Monday, January 26, 2009

When nations should intervene in other nations' internal affairs

My spouse and I spent 10 days on a boat on the equation far from any large land masses a few years ago. The boat held four American divers, four German/Austrian divers, and an Indonsian crew. One of the Germans was quick to point out that America was at fault for pretty much everything bad these days, and the others seemed to concur.

I asked her what America should do if Communist China invaded Taiwan. She said absolutely nothing. It was none of our business.

She was invoking the doctrine of national soverignty--that no nation has the moral right to interfere with other nations' actions regarding their own citizens. Of course in this case many would argue that all mutual defense treaties were also immoral and should be abrogated, since many of us believe that Taiwan is a country, not a part of China.

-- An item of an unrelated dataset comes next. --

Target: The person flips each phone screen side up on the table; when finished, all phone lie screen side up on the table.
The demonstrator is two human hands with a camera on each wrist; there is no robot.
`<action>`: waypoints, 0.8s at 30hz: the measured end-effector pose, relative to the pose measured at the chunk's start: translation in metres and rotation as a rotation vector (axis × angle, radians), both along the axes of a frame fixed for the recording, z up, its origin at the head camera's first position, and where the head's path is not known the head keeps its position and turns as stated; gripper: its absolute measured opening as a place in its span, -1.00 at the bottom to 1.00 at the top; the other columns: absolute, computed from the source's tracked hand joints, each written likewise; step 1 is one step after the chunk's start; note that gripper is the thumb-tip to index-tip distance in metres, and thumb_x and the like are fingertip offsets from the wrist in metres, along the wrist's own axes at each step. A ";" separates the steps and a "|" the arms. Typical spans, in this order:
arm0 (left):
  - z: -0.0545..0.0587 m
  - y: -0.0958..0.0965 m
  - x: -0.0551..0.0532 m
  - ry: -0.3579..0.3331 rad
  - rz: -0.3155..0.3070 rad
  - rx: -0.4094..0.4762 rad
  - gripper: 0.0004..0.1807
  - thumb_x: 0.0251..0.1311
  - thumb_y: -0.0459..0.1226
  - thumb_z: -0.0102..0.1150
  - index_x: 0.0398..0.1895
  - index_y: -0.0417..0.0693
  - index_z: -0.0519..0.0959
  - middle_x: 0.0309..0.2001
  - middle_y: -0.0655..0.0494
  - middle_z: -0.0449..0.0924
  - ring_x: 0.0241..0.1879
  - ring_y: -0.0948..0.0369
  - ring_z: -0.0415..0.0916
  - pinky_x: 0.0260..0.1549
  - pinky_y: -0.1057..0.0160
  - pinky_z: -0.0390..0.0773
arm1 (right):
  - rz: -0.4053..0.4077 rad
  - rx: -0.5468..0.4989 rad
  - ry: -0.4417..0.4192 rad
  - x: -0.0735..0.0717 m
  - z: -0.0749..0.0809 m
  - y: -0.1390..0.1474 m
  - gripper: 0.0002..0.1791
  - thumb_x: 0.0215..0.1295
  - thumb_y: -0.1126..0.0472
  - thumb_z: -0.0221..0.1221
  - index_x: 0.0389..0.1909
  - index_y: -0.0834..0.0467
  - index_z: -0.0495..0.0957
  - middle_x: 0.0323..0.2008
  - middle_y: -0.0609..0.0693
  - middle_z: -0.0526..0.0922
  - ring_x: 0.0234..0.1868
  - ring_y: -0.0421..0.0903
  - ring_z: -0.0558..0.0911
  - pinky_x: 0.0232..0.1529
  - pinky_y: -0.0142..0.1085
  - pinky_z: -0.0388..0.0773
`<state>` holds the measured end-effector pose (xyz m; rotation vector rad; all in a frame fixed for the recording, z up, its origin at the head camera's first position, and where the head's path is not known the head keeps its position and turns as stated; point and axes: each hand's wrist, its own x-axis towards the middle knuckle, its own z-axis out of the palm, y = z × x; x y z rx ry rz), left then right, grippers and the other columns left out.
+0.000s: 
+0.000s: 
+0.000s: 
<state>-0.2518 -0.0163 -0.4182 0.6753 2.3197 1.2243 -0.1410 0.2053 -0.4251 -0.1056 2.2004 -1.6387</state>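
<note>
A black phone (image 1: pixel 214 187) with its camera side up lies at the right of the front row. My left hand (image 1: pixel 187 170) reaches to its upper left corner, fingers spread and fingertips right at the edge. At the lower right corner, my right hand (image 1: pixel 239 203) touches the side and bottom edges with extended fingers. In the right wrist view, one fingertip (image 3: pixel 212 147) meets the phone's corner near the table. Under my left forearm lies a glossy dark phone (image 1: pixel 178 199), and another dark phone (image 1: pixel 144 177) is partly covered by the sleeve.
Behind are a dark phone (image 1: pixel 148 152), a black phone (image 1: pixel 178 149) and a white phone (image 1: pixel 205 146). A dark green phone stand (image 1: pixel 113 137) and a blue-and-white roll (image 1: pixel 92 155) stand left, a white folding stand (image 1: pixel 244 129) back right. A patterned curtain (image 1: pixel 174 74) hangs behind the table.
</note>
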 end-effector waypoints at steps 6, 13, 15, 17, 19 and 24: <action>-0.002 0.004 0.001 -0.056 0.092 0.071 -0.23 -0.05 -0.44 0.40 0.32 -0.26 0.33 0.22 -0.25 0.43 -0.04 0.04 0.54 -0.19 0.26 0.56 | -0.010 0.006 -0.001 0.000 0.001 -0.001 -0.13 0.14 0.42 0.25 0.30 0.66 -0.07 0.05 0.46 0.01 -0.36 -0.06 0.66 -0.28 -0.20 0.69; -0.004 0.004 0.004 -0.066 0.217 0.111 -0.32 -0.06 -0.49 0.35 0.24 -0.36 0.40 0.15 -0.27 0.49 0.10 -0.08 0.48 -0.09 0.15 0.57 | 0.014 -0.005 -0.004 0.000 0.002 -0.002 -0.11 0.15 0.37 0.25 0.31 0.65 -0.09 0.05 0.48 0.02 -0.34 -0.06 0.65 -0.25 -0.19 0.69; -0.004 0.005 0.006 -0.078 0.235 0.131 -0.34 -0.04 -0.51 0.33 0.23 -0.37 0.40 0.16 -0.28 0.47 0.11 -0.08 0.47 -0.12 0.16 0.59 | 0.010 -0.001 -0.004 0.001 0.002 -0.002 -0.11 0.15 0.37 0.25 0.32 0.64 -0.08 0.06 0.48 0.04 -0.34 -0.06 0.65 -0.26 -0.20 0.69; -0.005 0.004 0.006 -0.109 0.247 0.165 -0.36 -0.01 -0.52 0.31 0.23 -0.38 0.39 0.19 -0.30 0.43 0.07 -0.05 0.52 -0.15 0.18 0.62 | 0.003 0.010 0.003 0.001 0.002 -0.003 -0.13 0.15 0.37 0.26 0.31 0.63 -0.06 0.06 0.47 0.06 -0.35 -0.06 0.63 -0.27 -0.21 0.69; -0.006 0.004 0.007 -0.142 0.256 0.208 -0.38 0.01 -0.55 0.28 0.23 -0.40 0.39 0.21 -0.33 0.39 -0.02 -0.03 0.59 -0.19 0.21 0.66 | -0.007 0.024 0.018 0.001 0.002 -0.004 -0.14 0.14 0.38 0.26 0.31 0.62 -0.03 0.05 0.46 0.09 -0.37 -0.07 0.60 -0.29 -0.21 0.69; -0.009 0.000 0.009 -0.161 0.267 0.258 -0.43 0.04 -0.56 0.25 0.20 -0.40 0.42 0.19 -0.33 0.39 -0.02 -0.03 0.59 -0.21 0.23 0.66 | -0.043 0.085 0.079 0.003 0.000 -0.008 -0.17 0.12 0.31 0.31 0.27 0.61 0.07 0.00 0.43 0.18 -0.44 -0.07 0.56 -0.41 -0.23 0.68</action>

One way or another, it's not surprising to hear Germans espousing MYOB. After all, they interfered in other nations affairs not all that long ago, and they set a standard of immorality few can match.

And our fortunately former president did his best to give war a bad name, not through being evil like Hitler, but certainly venal.

Nevertheless. the world's nations are slowly coming to recognize that no nation has a right to murder its own people or anyone else for that matter. I said murder, not "kill." They're different, despite the mistranslation of the relevant commendment in the King James Bible.

In a better world an intelligently run and empowered United Nations would intervene in Somalia, Haiti, the Darfur, Zimbabwe, Burma, and China (at the very least over its military invasion of and slo-mo ethnicide in Tibet).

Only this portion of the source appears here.